Chart 9 sports a nice up trendline for iShares MSCI Taiwan ETF (EWT), which turned back numerous declines prior to its September violation. It's obviously oversold on a short-term basis and likely to experience some digestion of recent losses. However, as long as it remains below the extended secular bear trendline, caution is appropriate.

Chart 9: iShares MSCI Taiwan ETF (EWT) is trading below its trendline (red line) and could move lower.

Chart 10 shows the iShares MSCI Hong Kong ETF (EWH), which has violated a 23-year up trendline and completed a five-year broadening formation. Since the KST is not yet oversold, that break is likely to be valid.

Chart 10: iShares MSCI Hong Kong ETF (EWH) has completed a five-year broadening formation chart pattern and has broken below its long-term trendline. We could see further downside in this ETF.
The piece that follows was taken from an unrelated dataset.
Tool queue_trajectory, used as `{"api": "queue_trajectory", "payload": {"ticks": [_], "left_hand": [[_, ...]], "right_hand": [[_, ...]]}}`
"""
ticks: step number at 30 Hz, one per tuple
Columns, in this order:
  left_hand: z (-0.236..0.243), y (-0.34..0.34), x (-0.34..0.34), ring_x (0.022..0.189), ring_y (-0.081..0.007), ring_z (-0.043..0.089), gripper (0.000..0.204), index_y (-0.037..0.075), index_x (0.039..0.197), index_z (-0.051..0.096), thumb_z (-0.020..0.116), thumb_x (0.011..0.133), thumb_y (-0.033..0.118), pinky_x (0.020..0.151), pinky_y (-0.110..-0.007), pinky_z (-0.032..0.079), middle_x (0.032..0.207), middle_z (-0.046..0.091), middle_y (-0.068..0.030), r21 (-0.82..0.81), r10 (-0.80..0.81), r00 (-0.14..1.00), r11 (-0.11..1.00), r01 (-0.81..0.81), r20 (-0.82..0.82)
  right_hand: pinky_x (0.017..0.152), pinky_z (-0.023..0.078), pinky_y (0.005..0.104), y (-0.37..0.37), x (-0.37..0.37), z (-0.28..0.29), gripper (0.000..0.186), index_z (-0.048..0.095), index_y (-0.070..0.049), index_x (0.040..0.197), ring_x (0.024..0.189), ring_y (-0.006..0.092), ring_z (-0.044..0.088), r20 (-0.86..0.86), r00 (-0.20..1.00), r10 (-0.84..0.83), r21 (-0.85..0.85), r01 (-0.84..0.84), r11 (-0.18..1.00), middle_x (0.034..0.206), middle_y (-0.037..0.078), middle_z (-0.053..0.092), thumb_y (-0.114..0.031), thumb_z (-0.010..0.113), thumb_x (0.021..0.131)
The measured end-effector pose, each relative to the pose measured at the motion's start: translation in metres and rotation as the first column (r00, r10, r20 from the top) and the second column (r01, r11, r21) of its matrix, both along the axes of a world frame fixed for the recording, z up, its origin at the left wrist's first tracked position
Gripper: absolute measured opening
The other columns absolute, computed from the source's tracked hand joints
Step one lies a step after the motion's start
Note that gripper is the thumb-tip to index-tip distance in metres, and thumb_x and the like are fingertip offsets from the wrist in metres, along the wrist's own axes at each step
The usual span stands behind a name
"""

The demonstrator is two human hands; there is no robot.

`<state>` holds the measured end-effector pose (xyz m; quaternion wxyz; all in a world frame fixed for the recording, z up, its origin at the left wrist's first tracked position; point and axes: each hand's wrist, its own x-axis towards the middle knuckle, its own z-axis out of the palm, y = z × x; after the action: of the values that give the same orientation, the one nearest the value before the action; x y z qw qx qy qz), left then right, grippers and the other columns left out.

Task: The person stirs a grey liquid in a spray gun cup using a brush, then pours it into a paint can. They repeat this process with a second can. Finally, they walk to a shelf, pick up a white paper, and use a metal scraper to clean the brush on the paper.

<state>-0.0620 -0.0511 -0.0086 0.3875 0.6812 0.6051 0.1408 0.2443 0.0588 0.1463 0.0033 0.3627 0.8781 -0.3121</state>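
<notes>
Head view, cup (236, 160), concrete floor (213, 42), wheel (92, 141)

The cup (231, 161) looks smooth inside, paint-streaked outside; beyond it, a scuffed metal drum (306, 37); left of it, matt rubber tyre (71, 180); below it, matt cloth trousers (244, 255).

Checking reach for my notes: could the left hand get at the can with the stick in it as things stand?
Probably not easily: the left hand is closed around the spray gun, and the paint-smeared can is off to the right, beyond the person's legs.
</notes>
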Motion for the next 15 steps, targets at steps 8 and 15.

Global Conditions Look Oversold

Several countries are not that far from an upside breakout should the primary trend revert to a bull. On the other hand, several country ETFs have already broken down in a major way. If the current global oversold conditions can generate a rally, many of these downside penetrations would turn out to be false, which itself would likely be followed by an above-average move on the upside. In the meantime, it's probably wiser to take a cautious stance, since the primary trend evidence is still negative and the downside breaks remain in force.


Good luck and good charting,

Martin J. Pring

The views expressed in this article are those of the author and do not necessarily reflect the position or opinion of Pring Turner Capital Groupof Walnut Creek or its affiliates.